Linking the material in the diagram to existing background knowledge
- Activating the background knowledge of the learners.
- Comparing with related but different subject matter from the own experience and building up external relations.
Transforming aspects of the diagram into another representational form
- Finding a different way to express the diagram's graphic entities and relations:
analysing the existing diagrammatic representation, articulating its essential aspects,
set up a text-based explanation of the process.
Imagery
Visual comprehension and memory is part of what is required to develop a proper understanding of the subject matter
and be able to recall it effectively. Our minds store some information in the form of images
and some information in a far more abstract propositional form (facts and their relations).
These two memory stores are linked.
Encouraging learners to develop well-formed mental images from a diagram:
images of the diagram itself:
- type and location of entities,
- overall appearance of each entity,
- distinguishing characteristics, relations,
images of the represented real-life situation:
- constructing a fleshed-out representation of the situation,
- putting back the stripped out items,
- making a dynamic mental model from a static diagram of the situation.

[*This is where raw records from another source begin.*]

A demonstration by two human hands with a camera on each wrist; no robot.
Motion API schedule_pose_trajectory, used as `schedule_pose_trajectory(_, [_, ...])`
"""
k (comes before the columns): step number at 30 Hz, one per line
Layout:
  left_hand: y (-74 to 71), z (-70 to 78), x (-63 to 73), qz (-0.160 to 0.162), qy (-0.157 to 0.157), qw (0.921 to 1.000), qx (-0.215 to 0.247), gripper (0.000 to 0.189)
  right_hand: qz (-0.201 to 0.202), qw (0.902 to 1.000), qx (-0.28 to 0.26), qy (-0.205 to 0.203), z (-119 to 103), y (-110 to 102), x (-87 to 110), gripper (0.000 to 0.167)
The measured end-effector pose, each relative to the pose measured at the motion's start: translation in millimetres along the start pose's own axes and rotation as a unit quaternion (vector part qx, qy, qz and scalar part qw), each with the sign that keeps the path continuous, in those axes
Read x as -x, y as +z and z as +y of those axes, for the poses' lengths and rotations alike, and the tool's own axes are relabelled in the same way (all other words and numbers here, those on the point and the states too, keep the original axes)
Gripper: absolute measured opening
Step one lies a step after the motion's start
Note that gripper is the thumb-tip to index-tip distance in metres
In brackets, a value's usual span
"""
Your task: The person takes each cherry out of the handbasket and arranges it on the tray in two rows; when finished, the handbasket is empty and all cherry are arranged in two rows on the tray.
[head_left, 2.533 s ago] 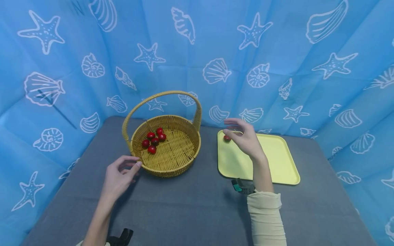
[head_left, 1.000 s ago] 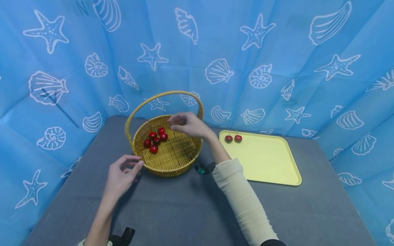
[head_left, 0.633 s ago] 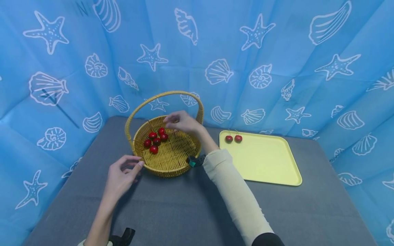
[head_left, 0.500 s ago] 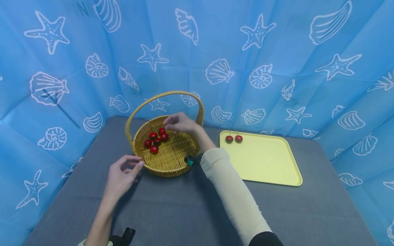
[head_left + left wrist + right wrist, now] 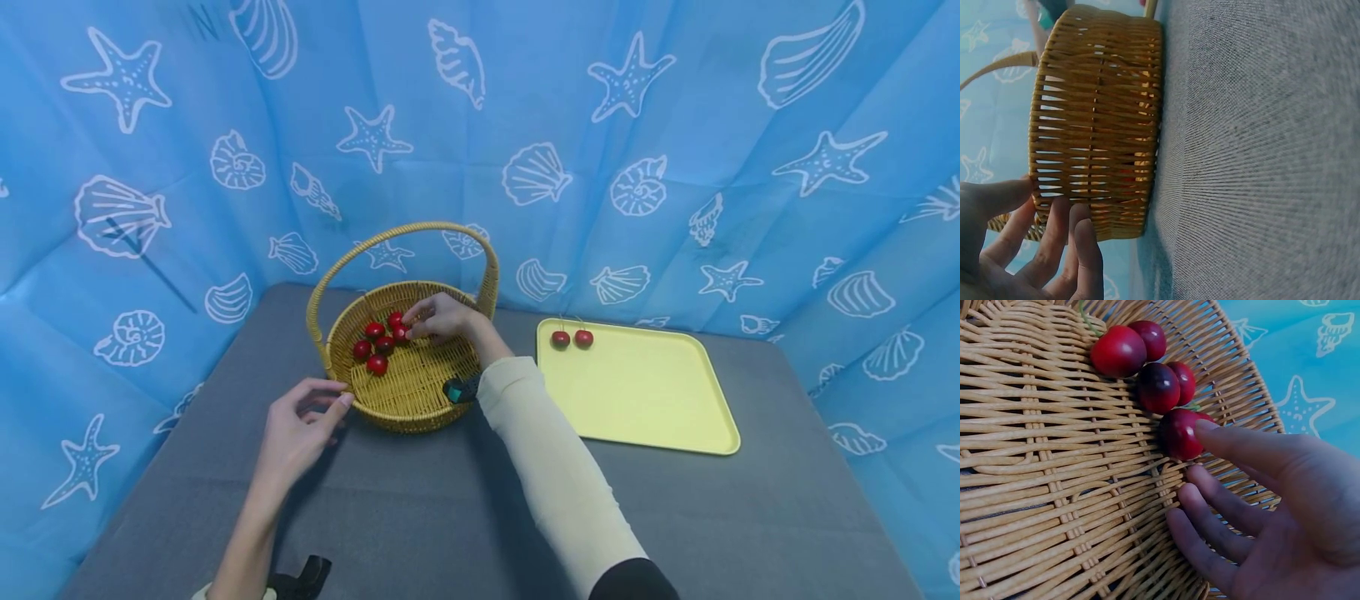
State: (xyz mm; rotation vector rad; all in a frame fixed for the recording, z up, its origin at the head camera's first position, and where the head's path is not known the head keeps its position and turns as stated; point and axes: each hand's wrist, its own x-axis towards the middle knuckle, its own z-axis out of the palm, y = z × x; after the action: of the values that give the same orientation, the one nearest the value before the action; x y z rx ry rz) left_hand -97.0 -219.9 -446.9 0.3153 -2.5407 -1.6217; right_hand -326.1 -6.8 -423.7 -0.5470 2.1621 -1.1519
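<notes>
My left hand [image 5: 300,429] holds the near-left rim of a round wicker basket [image 5: 408,422], thumb at the rim and fingers against the woven side [image 5: 1097,119] in the left wrist view. Several dark red cherries [image 5: 377,364] lie inside at the left. My right hand [image 5: 447,318] is down in the basket beside the rightmost cherry [image 5: 1179,434]. Its thumb overlaps that cherry in the right wrist view, the other fingers loosely bent. The index fingertip is hidden there, so I cannot tell whether the cherry is pinched.
A yellow tray [image 5: 645,392] lies to the right of the basket. Two stemmed cherries, one [image 5: 560,340] left of the other [image 5: 583,338], sit in its back left corner. The basket's handle [image 5: 405,229] arches above. A blue shell-print curtain [image 5: 480,150] hangs behind the grey tabletop [image 5: 420,517].
My right hand has moved left from the tray into the basket, then down to the rightmost cherry. Two cherries now show on the tray, where one showed before. My left hand stays at the rim.
</notes>
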Motion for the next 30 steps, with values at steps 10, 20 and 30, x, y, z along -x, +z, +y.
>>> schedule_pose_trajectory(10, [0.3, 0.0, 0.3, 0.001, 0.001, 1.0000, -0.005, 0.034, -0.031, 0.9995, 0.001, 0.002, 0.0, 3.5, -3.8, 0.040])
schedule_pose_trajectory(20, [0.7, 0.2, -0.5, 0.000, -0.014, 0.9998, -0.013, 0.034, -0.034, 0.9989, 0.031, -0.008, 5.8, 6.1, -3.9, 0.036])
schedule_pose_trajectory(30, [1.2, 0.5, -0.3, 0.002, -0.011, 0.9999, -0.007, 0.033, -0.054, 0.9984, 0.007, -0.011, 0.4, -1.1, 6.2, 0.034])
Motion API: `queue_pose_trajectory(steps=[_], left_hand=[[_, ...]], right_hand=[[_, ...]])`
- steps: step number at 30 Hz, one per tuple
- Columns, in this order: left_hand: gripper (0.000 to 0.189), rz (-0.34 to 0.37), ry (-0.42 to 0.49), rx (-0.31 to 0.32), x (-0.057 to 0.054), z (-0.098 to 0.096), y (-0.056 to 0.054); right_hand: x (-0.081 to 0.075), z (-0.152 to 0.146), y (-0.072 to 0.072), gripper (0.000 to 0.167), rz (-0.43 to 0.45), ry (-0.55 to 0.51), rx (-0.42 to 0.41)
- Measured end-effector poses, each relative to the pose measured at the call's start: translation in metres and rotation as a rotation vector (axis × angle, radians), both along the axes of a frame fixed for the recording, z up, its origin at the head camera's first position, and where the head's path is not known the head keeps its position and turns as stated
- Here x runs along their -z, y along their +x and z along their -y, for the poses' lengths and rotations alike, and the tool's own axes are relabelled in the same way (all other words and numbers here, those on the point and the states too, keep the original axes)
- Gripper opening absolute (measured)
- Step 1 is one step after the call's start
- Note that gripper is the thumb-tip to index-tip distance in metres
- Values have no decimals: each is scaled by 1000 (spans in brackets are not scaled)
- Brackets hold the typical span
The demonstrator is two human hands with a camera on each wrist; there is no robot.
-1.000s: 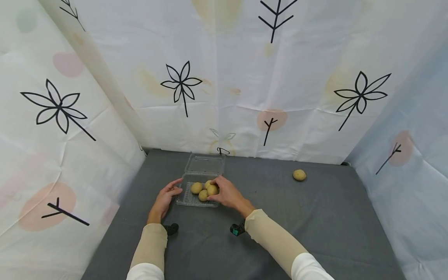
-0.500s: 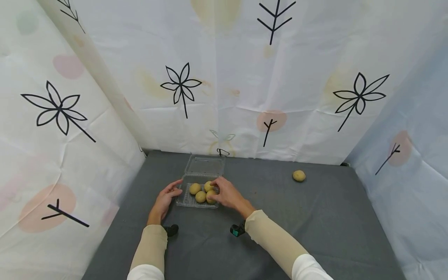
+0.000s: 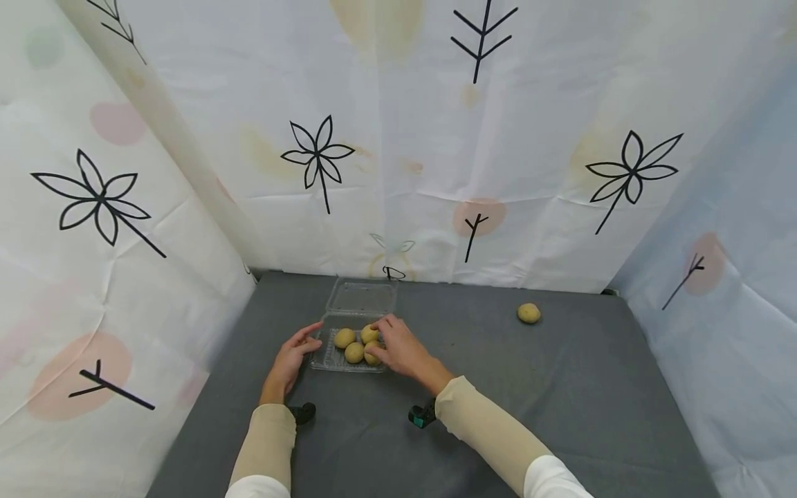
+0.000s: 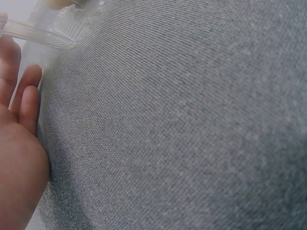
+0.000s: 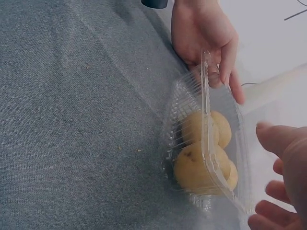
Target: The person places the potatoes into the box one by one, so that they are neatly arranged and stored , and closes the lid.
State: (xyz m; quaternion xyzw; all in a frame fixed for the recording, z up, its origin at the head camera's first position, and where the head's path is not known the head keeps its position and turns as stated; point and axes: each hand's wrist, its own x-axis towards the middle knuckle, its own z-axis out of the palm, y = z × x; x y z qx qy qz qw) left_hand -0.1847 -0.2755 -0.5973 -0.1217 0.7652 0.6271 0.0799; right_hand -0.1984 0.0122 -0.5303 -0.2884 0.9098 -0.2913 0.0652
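A clear plastic clamshell box (image 3: 319, 361) lies in the head view with its lid (image 3: 361, 296) folded back, away from the person. Several yellow potatoes (image 3: 354, 353) sit together inside the base, and one shows a dark spot in the right wrist view. The left hand (image 3: 288, 360) rests against the box's left side, fingers extended and thumb near the rim. Over the right rim hovers the right hand (image 3: 403, 351), its fingers parted; the right wrist view shows a gap between its fingers and the potatoes (image 5: 196, 170).
Another potato (image 3: 528, 313) lies by itself at the back right of the grey cloth-covered table (image 3: 560, 408). White printed curtains (image 3: 423, 138) enclose the back and both sides.
The right hand has let go of a potato at the box's right side, and its fingers have spread. The potatoes have settled lower and flatter. The left hand has stayed in place.
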Motion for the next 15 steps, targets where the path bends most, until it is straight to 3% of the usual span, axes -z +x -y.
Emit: queue_pose_trajectory(steps=[11,15], left_hand=[[48,-5,7,12,1,2,2],[47,-6,13,5,-1,2,3]], right_hand=[[6,-4,7,58,-260,97,108],[7,-6,7,65,-268,144,139]])
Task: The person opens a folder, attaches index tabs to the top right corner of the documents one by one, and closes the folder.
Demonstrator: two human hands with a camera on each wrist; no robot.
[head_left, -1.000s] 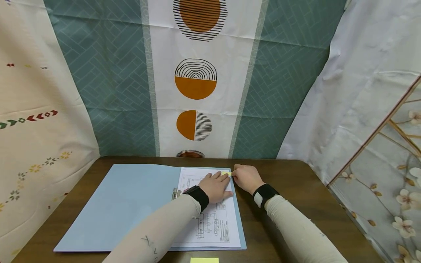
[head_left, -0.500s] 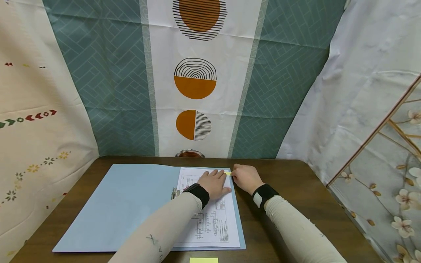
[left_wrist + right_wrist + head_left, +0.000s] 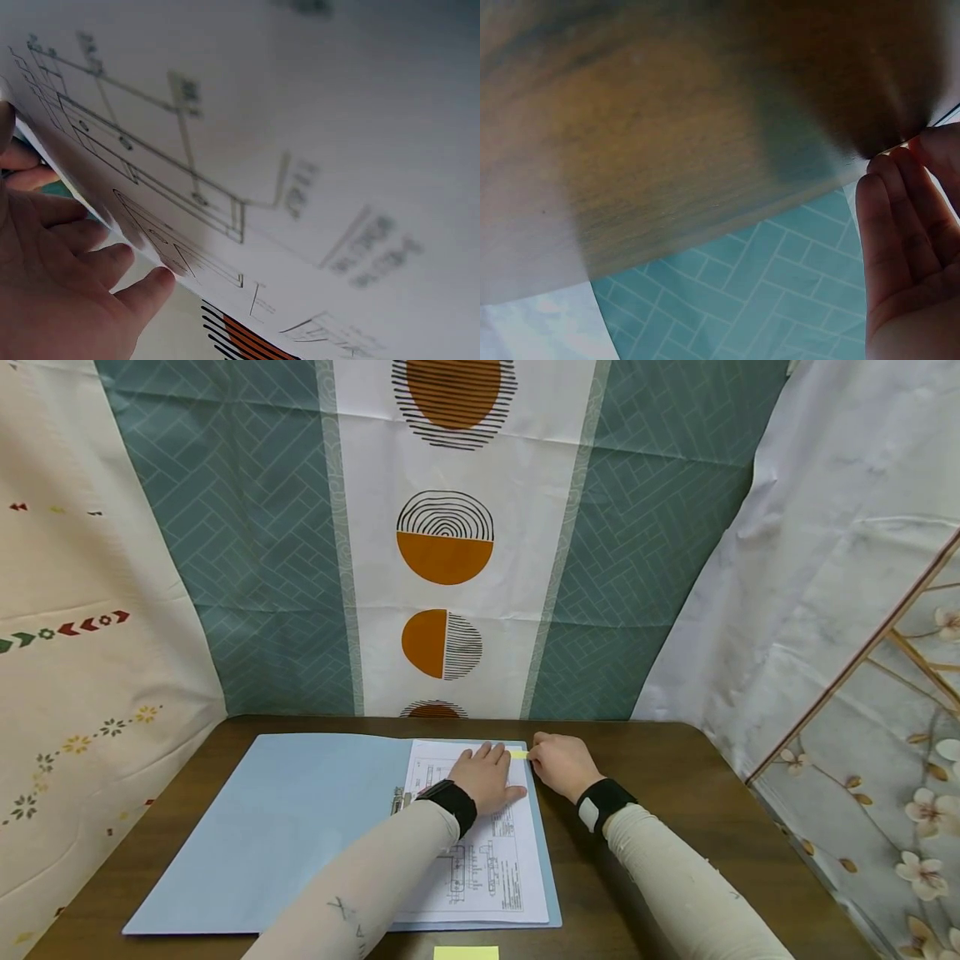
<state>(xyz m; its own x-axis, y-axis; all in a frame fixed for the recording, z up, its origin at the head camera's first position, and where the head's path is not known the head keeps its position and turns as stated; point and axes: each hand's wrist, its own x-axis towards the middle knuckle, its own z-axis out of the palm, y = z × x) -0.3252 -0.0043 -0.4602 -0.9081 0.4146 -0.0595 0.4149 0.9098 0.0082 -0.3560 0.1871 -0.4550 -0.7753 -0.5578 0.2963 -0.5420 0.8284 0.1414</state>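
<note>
A light blue folder (image 3: 300, 835) lies open on the table, with printed technical drawings on white sheets (image 3: 491, 868) in its right half. My left hand (image 3: 486, 781) rests on the top sheet with fingers stretched toward its upper edge; the left wrist view shows the line drawing (image 3: 150, 157) close beside these fingers. At the sheet's upper right corner is a small yellow sticky note (image 3: 518, 755). My right hand (image 3: 564, 767) pinches the note's right end between thumb and fingers, just past the folder's edge. The right wrist view has this hand (image 3: 915, 232) at its right side, the note mostly hidden.
A metal binder clip mechanism (image 3: 397, 800) sits near the folder's fold, partly behind the left wrist. Another yellow sticky note or pad (image 3: 466, 953) lies at the front of the brown table (image 3: 637, 893). Patterned cloth (image 3: 465, 568) hangs behind and at both sides.
My left hand has slid slightly left and up on the sheet, off the area by the sticky note. The right hand stays in place, pinching the note.
</note>
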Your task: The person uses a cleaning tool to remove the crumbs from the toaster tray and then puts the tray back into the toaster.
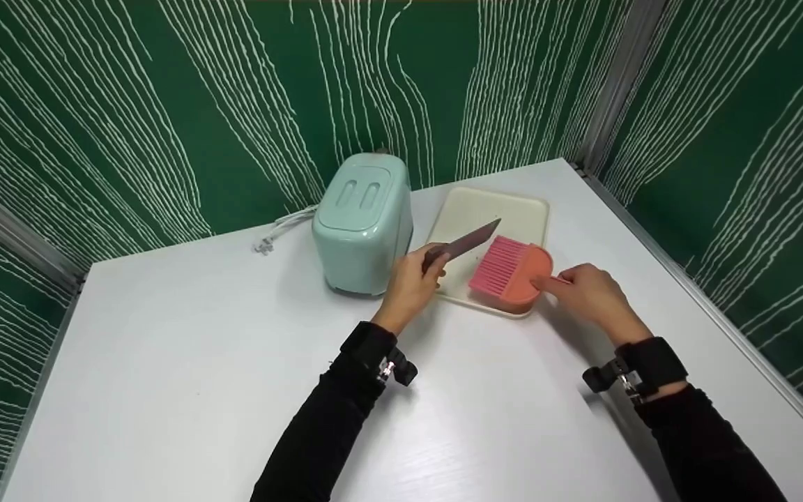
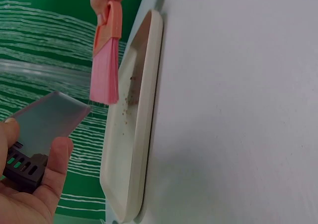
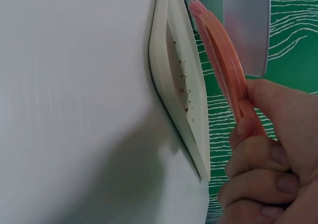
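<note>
Table (image 1: 199, 404) spreads near & L of tray (image 1: 492, 206); strip btwn tray's R rim & table edge. R hand (image 1: 593, 296), off tray's near-R corner, pinches brush (image 1: 513, 272) over tray. L hand (image 1: 412, 286), at tray's L rim: fingers clamped on blade (image 1: 471, 239). Crumbs (image 3: 184, 76) in tray. Toaster (image 1: 363, 223) close L; wall (image 1: 443, 70) behind.

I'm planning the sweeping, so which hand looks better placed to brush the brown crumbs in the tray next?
Probably the right hand: it grips the orange brush, whose pink bristles are over the cream tray where the brown crumbs lie. The left hand grips a flat-bladed tool.
</note>
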`<state>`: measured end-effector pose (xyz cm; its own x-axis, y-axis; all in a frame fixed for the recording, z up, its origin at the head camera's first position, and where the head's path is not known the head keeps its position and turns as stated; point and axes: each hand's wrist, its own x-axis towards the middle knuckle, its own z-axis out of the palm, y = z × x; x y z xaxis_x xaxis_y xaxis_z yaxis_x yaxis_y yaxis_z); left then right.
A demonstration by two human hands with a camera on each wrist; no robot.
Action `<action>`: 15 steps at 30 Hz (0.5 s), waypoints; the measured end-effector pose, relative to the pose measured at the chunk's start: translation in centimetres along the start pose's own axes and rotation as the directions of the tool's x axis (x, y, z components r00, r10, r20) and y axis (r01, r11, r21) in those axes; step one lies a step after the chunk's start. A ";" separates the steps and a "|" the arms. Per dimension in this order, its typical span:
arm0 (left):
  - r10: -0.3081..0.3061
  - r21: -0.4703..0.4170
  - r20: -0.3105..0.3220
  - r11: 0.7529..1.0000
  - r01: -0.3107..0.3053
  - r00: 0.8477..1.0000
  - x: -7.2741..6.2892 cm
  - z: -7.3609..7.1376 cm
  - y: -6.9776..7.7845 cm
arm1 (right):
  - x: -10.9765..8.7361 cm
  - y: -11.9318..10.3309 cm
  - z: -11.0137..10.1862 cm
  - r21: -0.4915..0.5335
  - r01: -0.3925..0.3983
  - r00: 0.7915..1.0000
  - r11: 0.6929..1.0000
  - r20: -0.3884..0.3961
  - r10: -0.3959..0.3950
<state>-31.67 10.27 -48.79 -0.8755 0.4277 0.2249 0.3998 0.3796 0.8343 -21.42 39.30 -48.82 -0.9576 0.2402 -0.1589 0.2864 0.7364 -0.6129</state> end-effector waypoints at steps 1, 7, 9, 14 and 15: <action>0.000 0.003 -0.006 1.000 0.000 1.000 0.0 0.0 -0.1 | -0.1 -0.1 0.0 -0.002 0.005 1.000 1.000 -0.001 -0.005; 0.001 0.021 -0.023 1.000 -0.001 1.000 -0.1 0.1 -0.2 | -0.4 -0.9 -0.2 -0.004 0.033 0.999 0.999 -0.039 -0.033; 0.004 0.027 -0.016 1.000 -0.004 1.000 -0.1 0.1 -0.1 | -0.2 -1.0 -0.2 -0.008 0.036 0.998 0.999 -0.055 -0.037; -0.005 0.022 0.013 1.000 0.005 1.000 -0.2 -0.2 0.1 | 0.2 -0.8 -0.1 -0.035 0.017 0.998 0.999 -0.065 -0.019; -0.006 0.015 0.016 1.000 0.006 1.000 -0.2 -0.2 0.1 | 0.3 -0.8 0.0 -0.037 0.010 0.998 0.999 -0.062 -0.013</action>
<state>-31.49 10.03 -48.65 -0.8736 0.4384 0.2114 0.3985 0.3948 0.8279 -21.88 38.84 -48.36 -0.9575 0.2695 -0.1028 0.2773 0.7618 -0.5855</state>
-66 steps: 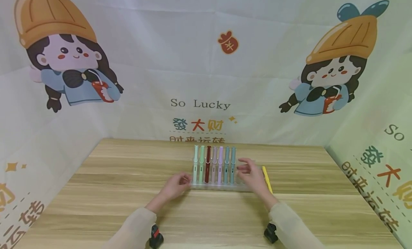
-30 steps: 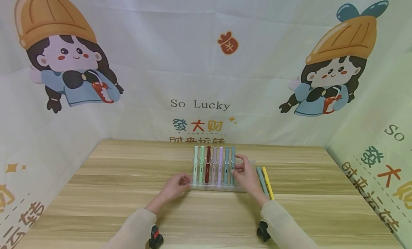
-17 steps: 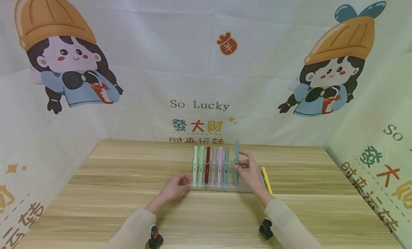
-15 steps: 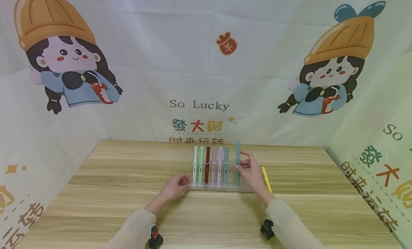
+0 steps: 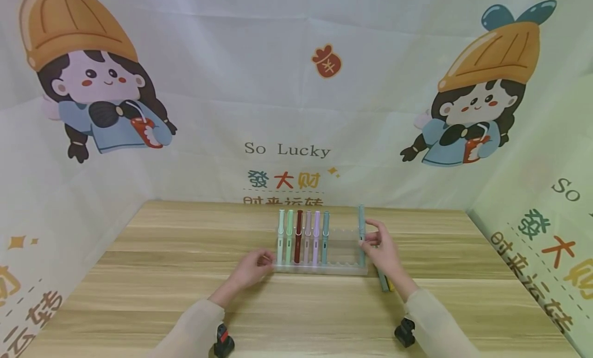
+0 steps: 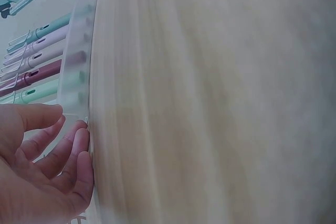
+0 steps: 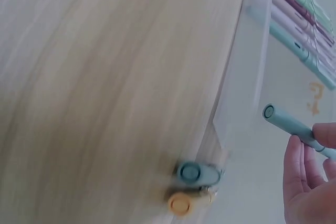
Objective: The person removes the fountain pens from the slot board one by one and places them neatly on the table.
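My right hand (image 5: 383,252) pinches a teal pen (image 5: 362,219) by its middle, upright at the right end of a clear pen rack (image 5: 345,270). In the right wrist view the held pen (image 7: 289,123) has its round end pointing past the rack's corner. My left hand (image 5: 252,268) grips the rack's left end; in the left wrist view its thumb and fingertips are at the rack's corner. Several capped pens stand in the rack's left part: pale mint, green, dark red (image 5: 298,239), mauve, lilac and, rightmost, teal (image 5: 326,239).
A second teal pen (image 7: 190,172) and a yellow pen (image 7: 181,204) lie side by side on the wooden table (image 5: 296,317), just right of the rack and partly behind my right hand in the head view. A printed cloth (image 5: 222,121) hangs behind the table.
My right hand has taken hold of the rightmost teal pen in the row, lifted it from its slot and moved it right to the rack's end. My left hand has stayed in place.
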### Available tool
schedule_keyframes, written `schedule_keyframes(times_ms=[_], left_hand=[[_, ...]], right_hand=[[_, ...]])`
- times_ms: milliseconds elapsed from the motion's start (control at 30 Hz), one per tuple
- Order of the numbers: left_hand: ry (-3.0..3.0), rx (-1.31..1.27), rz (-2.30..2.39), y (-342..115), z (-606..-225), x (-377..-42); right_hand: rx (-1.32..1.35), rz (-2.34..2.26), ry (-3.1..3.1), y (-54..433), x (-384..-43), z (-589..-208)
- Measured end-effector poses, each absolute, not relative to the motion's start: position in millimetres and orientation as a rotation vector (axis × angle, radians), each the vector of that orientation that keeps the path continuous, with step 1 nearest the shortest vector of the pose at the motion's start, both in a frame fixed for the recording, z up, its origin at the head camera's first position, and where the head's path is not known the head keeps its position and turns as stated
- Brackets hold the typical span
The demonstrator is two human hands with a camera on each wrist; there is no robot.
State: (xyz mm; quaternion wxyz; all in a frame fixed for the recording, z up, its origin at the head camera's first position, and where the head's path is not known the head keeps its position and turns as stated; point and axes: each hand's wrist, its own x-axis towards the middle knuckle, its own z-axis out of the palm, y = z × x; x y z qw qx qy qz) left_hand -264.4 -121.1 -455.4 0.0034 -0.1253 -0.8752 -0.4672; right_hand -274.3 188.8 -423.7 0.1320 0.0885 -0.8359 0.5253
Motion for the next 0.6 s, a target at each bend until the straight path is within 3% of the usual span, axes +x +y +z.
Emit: schedule_keyframes(times_ms=[600], left_hand=[[-2.748,-0.416,-1.437,-123,-458,-267]], right_hand=[[0.213,1.642,-2.579,234,-267,-419]])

The first of these image types is concerned with the superficial visuo-spatial characteristics of the diagram
while the second is concerned with the meaning of those characteristics
in terms of the subject matter represented.
Both types of information are important
when recalling and using a particular diagram in a problem-solving or transfer situation.
The significance of the diagram must be understood in order to apply that knowledge successfully.
This involves an appreciation of the limitations and strengths of the diagram.
Using a series of interrelated diagrams to present a series of different views or aspects
of a given piece of subject matter: developing mental images
that integrate these different diagrams into a coherent whole.